Несколько дней Петр ходил не поднимая глаз, старался загладить вину: стирал пеленки, подметал пол, водился с детьми. Ольга подулась день-другой и отошла — простила.
После недельной стажировки Петр наконец получил автобус — серовато-белый «Таджикистан» с двумя голубыми полосами по корпусу, с потертым дерматиновым сиденьем и баранкой, обмотанной синей хлорвиниловой лентой. Ездить на нем было одно удовольствие: сидеть мягко, высоко, обзор из кабины, как с бугра, светло, удобно и даже запахи другие — какие-то особенные. Правда, шуму побольше — из-за расхлябанной облицовки, да и движок под боком. С этой облицовкой Петр провозился чуть ли не всю неделю, вечерами после поездок перетянул все винты, какие сохранились, ввинтил новые, где недоставало. Вымыл снаружи и изнутри, протер хромированные части, номера подкрасил — засиял автобус — не узнать.
На свеженьком, обновленном, сияющем прикатил как-то домой, показать, какой машиной владеет. Ольга с детишками на руках, Вера Алексеевна, Кира, соседи слева и справа — все вышли посмотреть на автобус. Петр ходил розовый от смущения и все пинал сапогами скаты, протирал тряпкой облицовку — от каких-то почти невидимых пятен. Все стояли и смотрели на автобус, на счастливого Петра, хвалили водителя и машину, а Петр улыбался, поглаживал тряпкой свой чубчик и не знал, что дальше делать. Потом он лихо запрыгнул в кабину и, раскрыв двери, пригласил всех прокатиться. Взрослые уселись на чистые передние сиденья, мелюзга, которой набежала целая орава, с гвалтом захватила задок.
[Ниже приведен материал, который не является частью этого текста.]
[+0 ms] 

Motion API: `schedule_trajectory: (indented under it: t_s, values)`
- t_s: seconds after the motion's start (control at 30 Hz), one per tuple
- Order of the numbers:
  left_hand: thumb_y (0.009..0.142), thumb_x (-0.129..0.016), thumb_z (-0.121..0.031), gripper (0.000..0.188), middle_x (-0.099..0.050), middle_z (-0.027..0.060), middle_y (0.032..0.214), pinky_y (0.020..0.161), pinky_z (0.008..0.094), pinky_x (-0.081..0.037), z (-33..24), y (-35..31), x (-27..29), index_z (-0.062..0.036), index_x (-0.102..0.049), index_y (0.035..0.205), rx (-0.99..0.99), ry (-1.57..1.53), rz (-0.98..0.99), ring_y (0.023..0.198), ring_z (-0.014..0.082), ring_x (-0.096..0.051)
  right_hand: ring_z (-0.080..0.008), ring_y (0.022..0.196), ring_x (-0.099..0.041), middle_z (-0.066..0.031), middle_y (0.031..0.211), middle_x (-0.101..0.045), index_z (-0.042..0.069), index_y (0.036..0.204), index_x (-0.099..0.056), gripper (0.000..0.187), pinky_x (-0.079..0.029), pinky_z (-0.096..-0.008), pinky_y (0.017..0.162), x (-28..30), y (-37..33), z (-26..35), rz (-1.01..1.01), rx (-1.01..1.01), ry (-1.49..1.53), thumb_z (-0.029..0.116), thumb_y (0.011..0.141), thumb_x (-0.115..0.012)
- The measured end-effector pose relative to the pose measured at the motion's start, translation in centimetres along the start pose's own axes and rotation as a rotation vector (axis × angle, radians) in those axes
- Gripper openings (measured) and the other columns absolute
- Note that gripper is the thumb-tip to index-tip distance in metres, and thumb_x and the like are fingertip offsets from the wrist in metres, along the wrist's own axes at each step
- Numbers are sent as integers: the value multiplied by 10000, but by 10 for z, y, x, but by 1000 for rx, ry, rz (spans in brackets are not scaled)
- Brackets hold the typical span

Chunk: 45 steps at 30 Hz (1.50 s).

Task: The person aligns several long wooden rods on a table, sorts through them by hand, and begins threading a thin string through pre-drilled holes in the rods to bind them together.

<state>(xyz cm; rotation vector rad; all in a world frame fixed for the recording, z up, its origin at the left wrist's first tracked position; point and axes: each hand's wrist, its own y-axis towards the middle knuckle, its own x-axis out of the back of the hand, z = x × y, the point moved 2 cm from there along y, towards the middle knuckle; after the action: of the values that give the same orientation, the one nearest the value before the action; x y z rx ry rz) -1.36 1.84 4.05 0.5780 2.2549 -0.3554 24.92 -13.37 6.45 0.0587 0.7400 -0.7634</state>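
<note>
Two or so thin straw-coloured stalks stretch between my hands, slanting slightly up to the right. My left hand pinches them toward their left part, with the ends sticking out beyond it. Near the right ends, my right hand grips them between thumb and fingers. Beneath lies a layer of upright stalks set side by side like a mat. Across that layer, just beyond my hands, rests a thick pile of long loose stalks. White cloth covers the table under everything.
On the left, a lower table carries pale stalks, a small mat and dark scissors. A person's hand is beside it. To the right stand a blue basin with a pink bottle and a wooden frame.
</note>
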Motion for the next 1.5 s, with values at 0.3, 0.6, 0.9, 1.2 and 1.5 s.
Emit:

Петр проехался по главным улицам, где раньше, на грузовике, не имел права ездить; прокатился с ветерком по плотине через Ангару и обратно. Все охали и кричали от восторга, какая синяя, зеленая открывалась даль и как здорово свистит ветер. Ольга тоже ахала, но тихо, про себя — глаза ее наполнялись слезами, она моргала часто-часто, пряча лицо за Иришкой. Васька стоял, навалившись на спинку переднего сиденья, и таращил голубые, как у матери, глазенки — Кира придерживала его сзади. Когда вернулись, мелюзга с криками высыпала из автобуса и понесла по улице новость: у Скробовых свой «таджик». Ольга ступила на землю растроганно гордая, словно она заставила Петра получить автобус. Петр жалел, что не было дяди Гоши.
На следующий день он отвез Киру и Веру Алексеевну на вокзал — у Киры начинались летние каникулы. Прощаясь на платформе, он вяло пожал ей руку и, облизывая губы, невнятно, путано сказал, чтобы она возвращалась к ним, без всяких-яких, скорее и только к ним, обязательно к ним.
В конце июня дядя Гоша решился на операцию. Стояла страшная жара, с тополей летел пух, в городе нечем было дышать. Дядю Гошу оперировали утром, поздно вечером он сполз с кровати, скрючившись, кое-как доковылял на костылях до туалета, справил малую нужду и, мучимый жаждой, напился досыта из-под крана. Разогнувшись, он тут же свалился на пол от боли — разошелся внутренний шов. Он лежал на холодных плитках и негромко стонал, лежал долго, пока его не заметил какой-то случайно проходивший мимо больной. Прибежали сестры, нянечки — дежурный врач велел срочно нести в операционную. Пришлось снова вскрывать брюшную полость и выкачивать воду.
К вечеру следующего дня у него поднялась температура, начался озноб — не помогали ни уколы, ни таблетки. Всю ночь он бредил, метался, звал Нюру, жену, отпущенную когда-то на все четыре стороны, а утром затих, кончился — отказало сердце.
Хоронила его артель. Петр и Ольга устроили поминки в полупустой дяди Гошиной комнате в коммунальном деревянном доме. Соседи, старые простые люди, плакали о нем, как о родном, — четверть века без малого прожили душа в душу. Рассказывали, как он любил ребятишек, носил мороженое и петушки с базара, чинил обувь и никогда не брал денег. Как осенью на своей «таратайке» возил картошку, дрова, уголь — все бесплатно, по доброте душевной. Петр слушал и моргал красными, без слез глазами.